╔══
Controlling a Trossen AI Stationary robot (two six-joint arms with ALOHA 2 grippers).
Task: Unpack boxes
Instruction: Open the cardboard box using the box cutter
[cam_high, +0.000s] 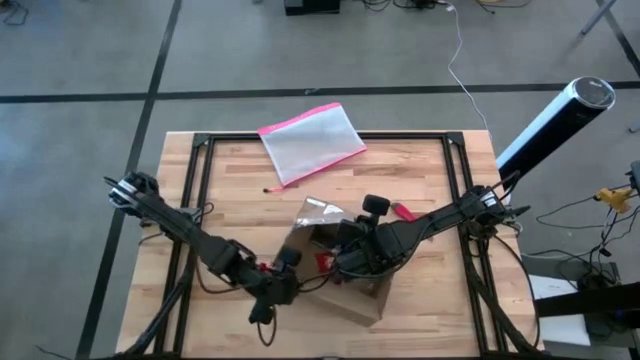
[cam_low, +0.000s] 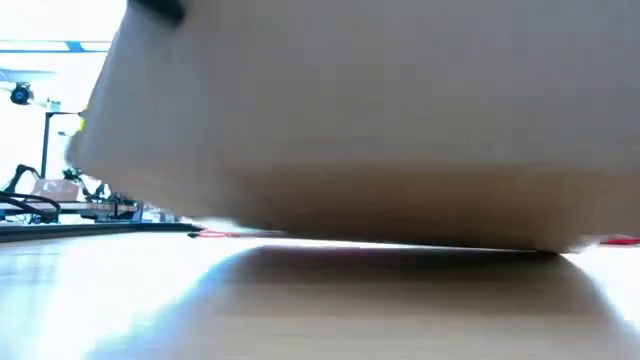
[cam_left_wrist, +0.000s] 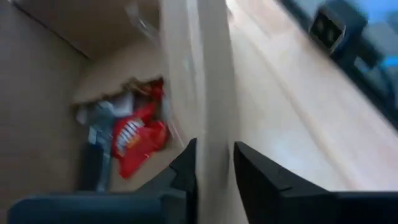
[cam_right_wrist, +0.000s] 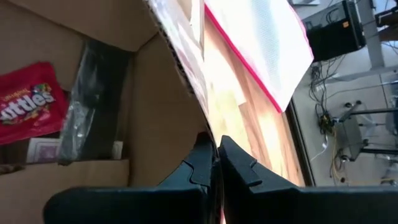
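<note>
a light wooden worktop (cam_high: 420, 190) with a black frame. a brown cardboard box (cam_high: 345, 295) sits open near its front edge. a pink-edged translucent pouch (cam_high: 312, 143) lies at the back edge, partly overhanging. a small red object (cam_high: 402, 211) lies beside the box.

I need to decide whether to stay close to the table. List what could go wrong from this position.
1. Both grippers pinch box walls: the left gripper on one flap edge and the right gripper on another, so pulling apart could tear the cardboard box.
2. The box looks tilted, with one bottom edge off the table; a slip could drop it.
3. The red candy bag and dark packet lie loose inside and could spill out.
</note>
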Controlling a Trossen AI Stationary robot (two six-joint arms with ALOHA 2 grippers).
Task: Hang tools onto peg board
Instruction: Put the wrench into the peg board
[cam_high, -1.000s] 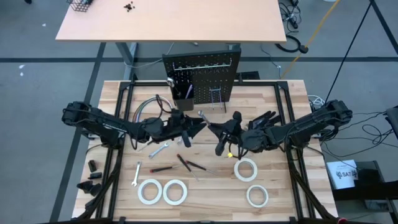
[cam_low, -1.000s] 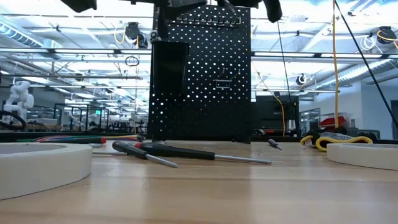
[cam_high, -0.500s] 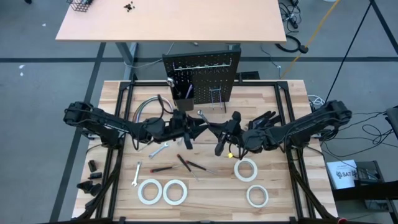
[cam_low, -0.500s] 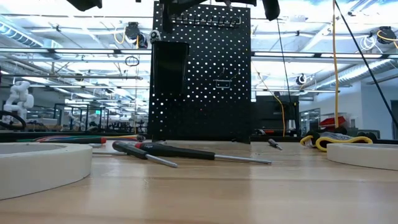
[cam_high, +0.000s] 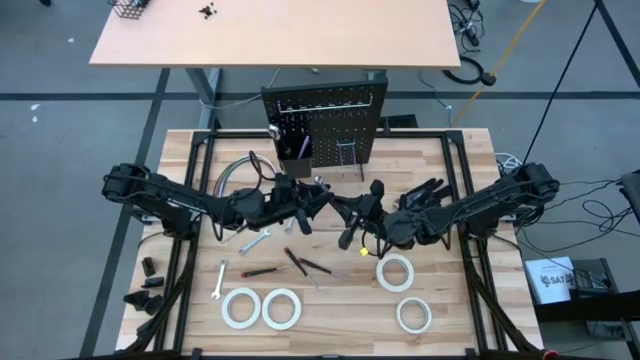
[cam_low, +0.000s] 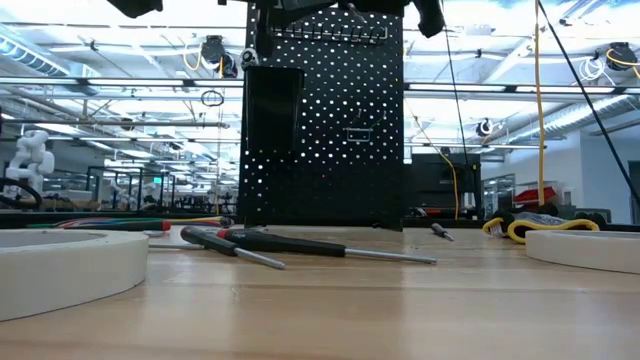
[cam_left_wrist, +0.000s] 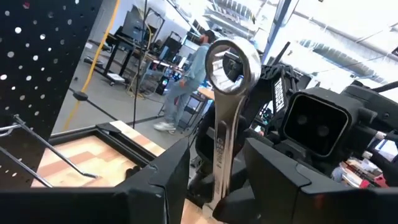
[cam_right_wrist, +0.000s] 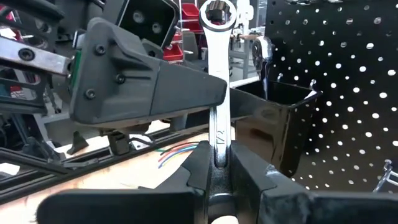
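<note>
Wrench (cam_right_wrist: 217, 118) stands upright between my two sets of fingers, ring end up, shank running straight down into my right fingers (cam_right_wrist: 219, 163), which are closed tight on its lower part. My left fingers (cam_left_wrist: 214, 163) sit about half open on either side of the same shank; I judge they bracket it more than grip it, though I cannot tell if the pads touch. From above, both arms meet at mid-worktop (cam_high: 450, 300), left fingers (cam_high: 307, 203) and right fingers (cam_high: 352, 222) tip to tip just in front of the board (cam_high: 322, 125).

The board lies beyond the wrench, away from me, its hooks (cam_low: 335, 34) high along the top edge and a black bin (cam_right_wrist: 277, 124) on its left part. The ring is the part that must go over a hook, and it already points up. My right arm holds the tool, so the carry falls to it.

Screwdrivers (cam_low: 290, 245) and tape rolls (cam_high: 262, 308) lie on the worktop, not yet hung.
</note>
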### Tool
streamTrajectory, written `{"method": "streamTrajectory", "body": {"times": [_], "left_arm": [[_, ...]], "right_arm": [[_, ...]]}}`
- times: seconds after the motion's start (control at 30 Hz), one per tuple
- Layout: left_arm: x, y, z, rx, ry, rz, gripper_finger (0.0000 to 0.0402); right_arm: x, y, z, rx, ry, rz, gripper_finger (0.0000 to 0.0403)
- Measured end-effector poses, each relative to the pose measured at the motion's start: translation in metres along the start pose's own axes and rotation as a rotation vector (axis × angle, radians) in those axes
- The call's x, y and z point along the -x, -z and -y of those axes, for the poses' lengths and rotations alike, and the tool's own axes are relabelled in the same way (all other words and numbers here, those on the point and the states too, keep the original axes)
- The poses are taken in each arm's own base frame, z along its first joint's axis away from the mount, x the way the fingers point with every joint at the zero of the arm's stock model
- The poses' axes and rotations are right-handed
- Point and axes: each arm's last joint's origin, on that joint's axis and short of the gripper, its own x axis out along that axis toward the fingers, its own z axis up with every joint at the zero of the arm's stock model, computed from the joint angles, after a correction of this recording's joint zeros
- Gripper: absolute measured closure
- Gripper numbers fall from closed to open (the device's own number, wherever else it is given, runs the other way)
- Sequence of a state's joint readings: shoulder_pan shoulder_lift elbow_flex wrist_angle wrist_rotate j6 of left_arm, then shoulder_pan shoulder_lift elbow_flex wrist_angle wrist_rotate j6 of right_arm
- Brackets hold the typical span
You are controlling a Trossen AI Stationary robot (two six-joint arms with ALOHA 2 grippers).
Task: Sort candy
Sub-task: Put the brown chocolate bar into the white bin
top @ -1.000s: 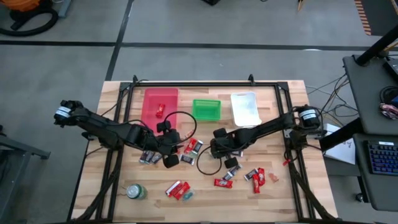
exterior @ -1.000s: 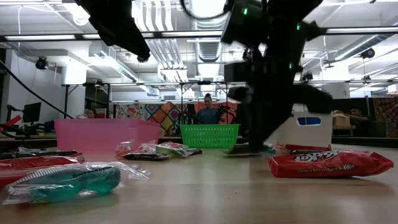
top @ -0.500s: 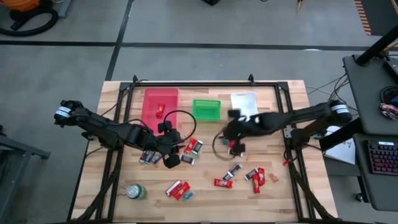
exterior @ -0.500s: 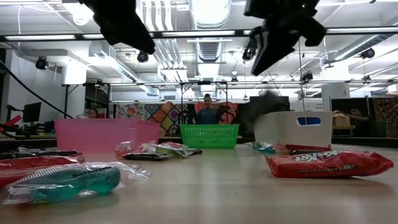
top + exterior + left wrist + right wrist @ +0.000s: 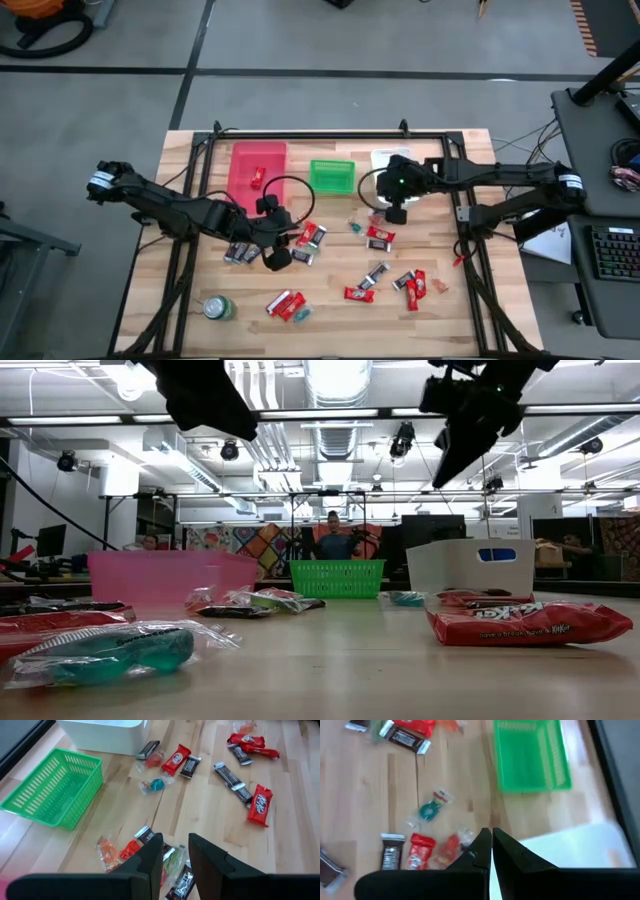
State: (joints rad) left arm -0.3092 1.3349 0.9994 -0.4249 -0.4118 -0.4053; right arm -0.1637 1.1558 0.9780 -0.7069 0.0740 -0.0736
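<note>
Low view: red wrapper (image 5: pixel 530 622) near front reads "KitKat", lying on worktop (image 5: pixel 340 670). Candy (image 5: pixel 300 240) scattered mid-worktop before pink, green, white bins. Right end effector (image 5: pixel 396 213) closed, empty, beside white bin (image 5: pixel 394 172). Left end effector (image 5: pixel 280 255) part-open above candy pile, gripping nothing.

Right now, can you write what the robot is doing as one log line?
task: sort candy | right hand: shut, over white bin | left hand: above candy pile, empty
</note>
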Motion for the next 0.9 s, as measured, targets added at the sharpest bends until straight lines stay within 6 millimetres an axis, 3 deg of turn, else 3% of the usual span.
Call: {"method": "streamTrajectory", "body": {"times": [0.17, 0.43, 0.63, 0.9], "left_arm": [[0.0, -0.001, 0.0, 0.0, 0.003, 0.007, 0.0325], [0.0, -0.001, 0.001, 0.003, 0.005, 0.013, 0.0325], [0.0, -0.002, 0.001, 0.005, 0.008, 0.019, 0.0325], [0.0, -0.002, 0.001, 0.006, 0.009, 0.021, 0.0325]], "right_arm": [[-0.007, 0.016, -0.015, -0.15, -0.028, -0.146, 0.0394], [-0.032, 0.059, -0.046, -0.123, -0.048, -0.285, 0.0394], [-0.053, 0.087, -0.063, -0.111, 0.07, -0.196, 0.0394], [-0.068, 0.111, -0.07, -0.194, 0.246, -0.041, 0.0394]]}}
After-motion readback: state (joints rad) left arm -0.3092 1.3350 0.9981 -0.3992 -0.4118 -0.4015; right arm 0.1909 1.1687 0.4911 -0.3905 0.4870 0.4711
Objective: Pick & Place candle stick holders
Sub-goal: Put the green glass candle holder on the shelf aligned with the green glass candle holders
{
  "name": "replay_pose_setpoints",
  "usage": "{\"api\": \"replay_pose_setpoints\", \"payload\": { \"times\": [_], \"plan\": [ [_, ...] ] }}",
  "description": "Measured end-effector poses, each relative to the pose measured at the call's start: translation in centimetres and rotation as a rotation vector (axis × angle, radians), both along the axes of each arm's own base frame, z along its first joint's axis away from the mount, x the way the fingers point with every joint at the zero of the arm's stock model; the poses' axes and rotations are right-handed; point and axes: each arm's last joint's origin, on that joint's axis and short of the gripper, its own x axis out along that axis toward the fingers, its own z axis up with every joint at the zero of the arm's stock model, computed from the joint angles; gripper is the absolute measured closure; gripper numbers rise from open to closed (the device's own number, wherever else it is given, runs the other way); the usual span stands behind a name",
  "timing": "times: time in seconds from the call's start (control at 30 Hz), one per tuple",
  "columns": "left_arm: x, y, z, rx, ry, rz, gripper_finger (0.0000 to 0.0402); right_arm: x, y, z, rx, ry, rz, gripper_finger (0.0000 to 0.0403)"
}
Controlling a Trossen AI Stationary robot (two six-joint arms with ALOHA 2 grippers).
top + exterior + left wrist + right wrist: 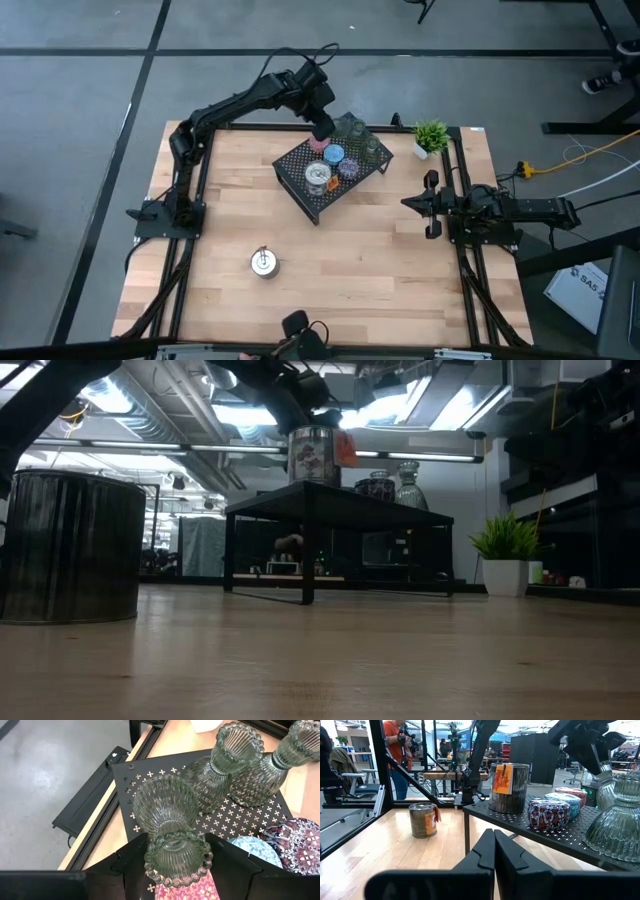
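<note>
Left gripper (177,857) clamped on a ribbed olive-green glass holder (170,835) over the black perforated rack (330,170), where six other holders sit; one silver tin (263,262) remains on the wooden table (380,260); right gripper (494,847) closed, waiting aside.

The left gripper (177,857) holds a ribbed olive-green glass holder (167,827) between its dark fingers (127,857), beaded rim toward the camera and wider base over the black perforated rack (240,815). Two more green glass holders (227,762) stand upright on the rack, just beside each other and touching or nearly so; the second (280,762) is partly cut off at the frame edge. A blue patterned cup (255,849) and a purple patterned cup (295,837) sit side by side. A pink patterned cup (185,890) shows under the held glass. Beyond the rack lie the wooden table (172,740) and grey floor (45,785).
</note>
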Motion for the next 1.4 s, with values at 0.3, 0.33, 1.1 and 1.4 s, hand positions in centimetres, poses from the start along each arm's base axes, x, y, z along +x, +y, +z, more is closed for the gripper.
{"api": "replay_pose_setpoints", "payload": {
  "times": [0.3,0.33,1.1,1.4],
  "plan": [
    [-0.8,0.2,1.1,0.024,-0.024,0.012,0.0221,0.0,0.0,0.0,0.0,0.0,0.0,0.0402],
    [-0.9,0.3,1.1,0.026,-0.022,0.01,0.0221,0.0,0.0,0.0,0.0,0.0,0.0,0.0402],
    [-6.7,1.9,4.7,0.081,0.133,0.174,0.0223,0.0,0.0,0.0,0.0,0.0,0.0,0.0402],
    [-8.9,2.6,1.8,-0.003,0.269,0.246,0.0223,0.0,0.0,0.0,0.0,0.0,0.0,0.0402]
  ]
}}
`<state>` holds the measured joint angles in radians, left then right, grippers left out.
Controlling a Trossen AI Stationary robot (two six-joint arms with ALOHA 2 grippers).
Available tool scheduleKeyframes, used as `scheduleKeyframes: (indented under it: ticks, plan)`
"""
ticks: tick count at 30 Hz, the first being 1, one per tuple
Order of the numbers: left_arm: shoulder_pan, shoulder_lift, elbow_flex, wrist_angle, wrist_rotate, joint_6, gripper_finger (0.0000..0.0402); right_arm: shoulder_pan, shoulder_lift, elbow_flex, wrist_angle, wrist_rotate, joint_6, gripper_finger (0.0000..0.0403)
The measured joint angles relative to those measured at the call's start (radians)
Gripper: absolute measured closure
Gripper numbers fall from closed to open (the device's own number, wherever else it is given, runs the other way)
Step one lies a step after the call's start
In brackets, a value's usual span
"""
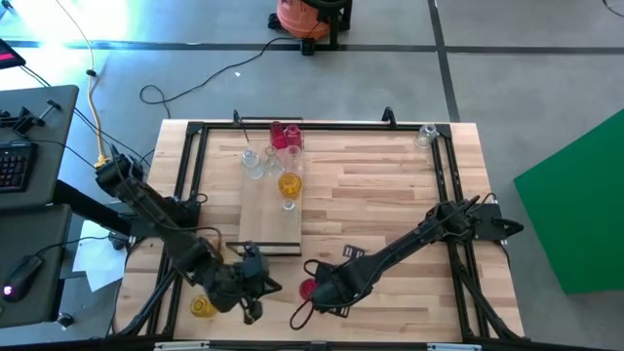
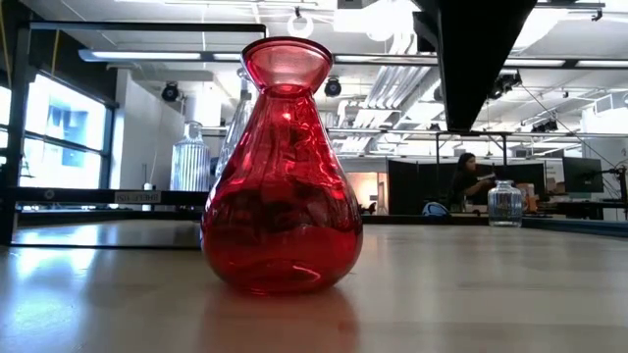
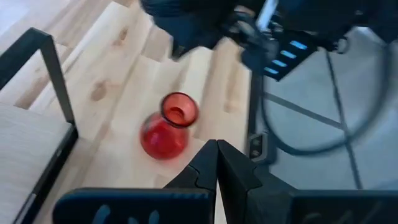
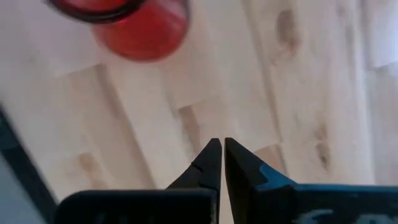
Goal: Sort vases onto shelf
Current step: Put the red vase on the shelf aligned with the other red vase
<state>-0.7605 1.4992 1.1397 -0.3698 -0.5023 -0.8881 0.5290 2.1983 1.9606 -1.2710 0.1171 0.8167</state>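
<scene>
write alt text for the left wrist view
A small red glass vase stands upright on the light wooden tabletop, just ahead of the left gripper, whose dark fingers are shut and empty. The right arm reaches in above the vase.
</scene>
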Motion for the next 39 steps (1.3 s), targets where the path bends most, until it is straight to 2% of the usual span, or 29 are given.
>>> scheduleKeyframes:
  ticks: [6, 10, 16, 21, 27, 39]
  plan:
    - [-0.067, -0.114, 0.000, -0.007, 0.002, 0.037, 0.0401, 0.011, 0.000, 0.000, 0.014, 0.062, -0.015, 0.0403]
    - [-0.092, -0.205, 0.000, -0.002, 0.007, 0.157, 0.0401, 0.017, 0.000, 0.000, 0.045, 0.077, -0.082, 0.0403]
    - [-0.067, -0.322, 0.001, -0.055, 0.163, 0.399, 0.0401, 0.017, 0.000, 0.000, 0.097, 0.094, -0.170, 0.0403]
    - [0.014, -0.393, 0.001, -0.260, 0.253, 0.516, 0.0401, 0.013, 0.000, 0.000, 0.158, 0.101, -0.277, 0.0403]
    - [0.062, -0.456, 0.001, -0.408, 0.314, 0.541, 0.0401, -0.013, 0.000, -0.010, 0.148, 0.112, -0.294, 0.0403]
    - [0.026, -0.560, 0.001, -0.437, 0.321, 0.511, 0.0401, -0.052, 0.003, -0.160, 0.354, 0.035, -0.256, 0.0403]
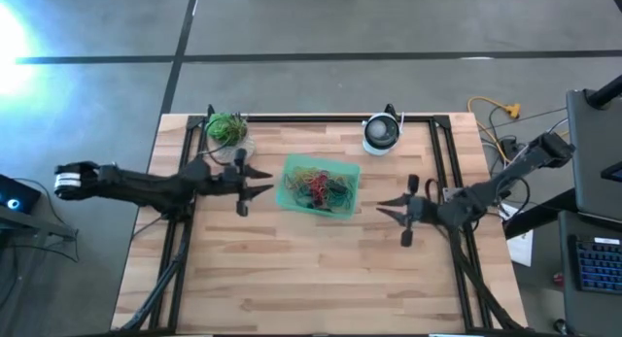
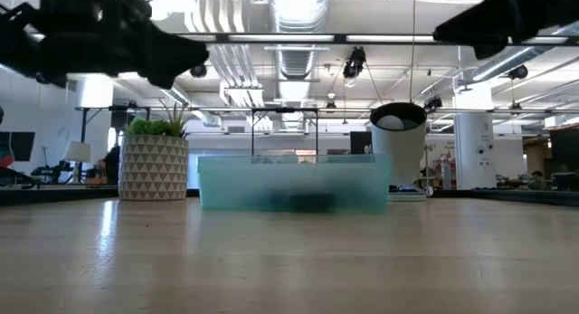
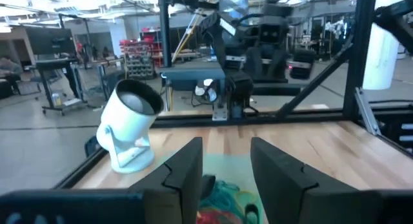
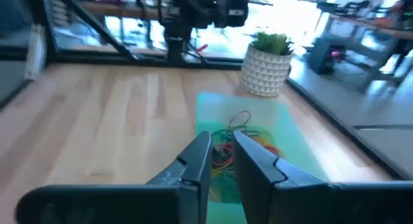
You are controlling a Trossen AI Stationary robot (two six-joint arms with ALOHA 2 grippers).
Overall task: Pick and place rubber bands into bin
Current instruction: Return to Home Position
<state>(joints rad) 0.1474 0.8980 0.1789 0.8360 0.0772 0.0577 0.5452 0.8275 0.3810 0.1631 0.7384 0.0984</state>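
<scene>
The bin (image 1: pixel 288 180), a shallow translucent green tray, sits on the wooden table at its middle, toward the far edge. A tangle of red, orange, yellow, green and dark rubber bands (image 1: pixel 319 187) lies in it, and the same rubber bands (image 4: pixel 240 135) show in the right wrist view. My left gripper (image 1: pixel 271 181) hovers open just left of the bin, pointing at it, with nothing between its fingers (image 3: pixel 187 175). My right gripper (image 1: pixel 380 209) hovers right of the bin and a little nearer, its fingers (image 4: pixel 200 162) a narrow gap apart with nothing between them.
A white patterned pot with a green plant (image 1: pixel 226 131) stands at the far left, close behind my left gripper. A round white and dark device (image 1: pixel 381 133) stands at the far right. Black frame rails (image 1: pixel 442 172) run along the table's left, right and far edges. Bare wood (image 1: pixel 311 269) fills the near half.
</scene>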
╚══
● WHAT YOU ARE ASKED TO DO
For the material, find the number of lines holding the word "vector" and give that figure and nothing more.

● OUTPUT OF THE TASK
2